Villarruel no es una outsider ni una moderada. Sus posiciones sobre temas sociales —como el aborto, el matrimonio igualitario o la memoria histórica— se ubican en la derecha más conservadora. Y sin embargo, hoy aparece enfrentada a sus propios aliados, no por ideología, sino por una concepción distinta del Estado y del ejercicio del poder.
Mientras Milei sueña con dinamitar la arquitectura institucional, y Bullrich milita el verticalismo autoritario, Villarruel encarna una defensa firme del sistema republicano, del Senado como espacio deliberativo, de la democracia representativa. En un gobierno que desprecia la construcción política, ella apuesta a una agenda de orden, diálogo y protagonismo institucional.
Las agresiones hacia su persona no son menores. Desde que se plantó frente al avance sin filtros de la Ley Ómnibus y habilitó debates parlamentarios contrarios al deseo presidencial, Villarruel fue acusada de traidora, funcional al kirchnerismo y enemiga del “cambio verdadero”. La última ofensiva provino de Patricia Bullrich, quien no dudó en enarbolar una narrativa descalificadora, cargada de cinismo y desprecio.
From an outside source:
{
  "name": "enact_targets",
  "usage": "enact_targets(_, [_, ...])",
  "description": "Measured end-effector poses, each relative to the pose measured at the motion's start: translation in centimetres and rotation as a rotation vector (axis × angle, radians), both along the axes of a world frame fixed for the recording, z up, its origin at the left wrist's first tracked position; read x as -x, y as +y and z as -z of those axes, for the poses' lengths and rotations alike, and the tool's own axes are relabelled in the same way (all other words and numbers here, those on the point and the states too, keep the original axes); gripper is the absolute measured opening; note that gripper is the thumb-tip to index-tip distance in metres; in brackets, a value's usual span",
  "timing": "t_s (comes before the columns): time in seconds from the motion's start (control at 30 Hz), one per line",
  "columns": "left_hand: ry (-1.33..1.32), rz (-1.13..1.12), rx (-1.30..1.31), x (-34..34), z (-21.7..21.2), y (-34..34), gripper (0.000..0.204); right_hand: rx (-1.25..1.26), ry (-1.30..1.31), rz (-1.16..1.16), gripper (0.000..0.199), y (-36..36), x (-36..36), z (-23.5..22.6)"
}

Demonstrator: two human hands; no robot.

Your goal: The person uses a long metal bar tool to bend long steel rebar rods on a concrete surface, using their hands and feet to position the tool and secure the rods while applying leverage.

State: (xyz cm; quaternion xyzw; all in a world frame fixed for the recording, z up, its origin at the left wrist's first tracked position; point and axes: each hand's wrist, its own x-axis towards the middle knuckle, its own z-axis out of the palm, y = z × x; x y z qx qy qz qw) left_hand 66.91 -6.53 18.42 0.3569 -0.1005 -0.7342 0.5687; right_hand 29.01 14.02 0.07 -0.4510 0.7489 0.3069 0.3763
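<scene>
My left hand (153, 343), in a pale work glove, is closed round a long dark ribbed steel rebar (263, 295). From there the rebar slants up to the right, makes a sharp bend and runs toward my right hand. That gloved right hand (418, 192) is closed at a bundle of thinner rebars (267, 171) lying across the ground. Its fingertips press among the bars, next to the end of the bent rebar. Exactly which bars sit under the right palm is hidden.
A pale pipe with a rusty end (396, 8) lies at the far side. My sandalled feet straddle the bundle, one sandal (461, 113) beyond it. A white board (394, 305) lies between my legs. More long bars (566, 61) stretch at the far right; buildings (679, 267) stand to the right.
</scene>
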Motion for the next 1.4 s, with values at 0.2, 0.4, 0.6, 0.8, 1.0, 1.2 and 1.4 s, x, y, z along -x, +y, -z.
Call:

Lo que en realidad molesta no es su conservadurismo, sino su autonomía. En un gobierno de pensamiento único, la vicepresidenta se atreve a pensar con cabeza propia. En un oficialismo que busca plebiscitar todo, ella defiende el equilibrio de poderes. Mientras Milei promueve el individualismo mercantil como nuevo contrato social, Villarruel reivindica un nacionalismo de Estado fuerte, de símbolos, de instituciones.
La disputa no es entre halcones y palomas. Es entre dos derechas: la anarcoliberal, maximalista y destructiva de Milei; y la derecha tradicional, nacionalista e institucionalista que representa Villarruel. Una cree que el Estado debe desaparecer, la otra que debe ser reformulado, pero no desmantelado. Una abomina del Congreso, la otra lo preside con responsabilidad.
¿A dónde conduce esta tensión? No es descabellado pensar que Villarruel esté preparando su propio camino. Con gestos cada vez más claros —recorridas provinciales, presencia en actos patrióticos, contacto con gobernadores, gestión activa del Senado—, construye un perfil presidencial para 2027 que pueda interpelar a ese electorado de derecha que votó por orden y nación, y no por el show destructivo de TikTok.
En definitiva, el problema de Milei no es la vicepresidenta. El problema de Milei es la institucionalidad. Y Villarruel, con todos sus claroscuros, se atreve a recordarle que el poder no es gritar más fuerte, sino construir con paciencia, límites y responsabilidad.
En un país donde sobran gritones y faltan estadistas, que una figura de derecha opte por el camino institucional ya es, paradójicamente, un gesto progresista.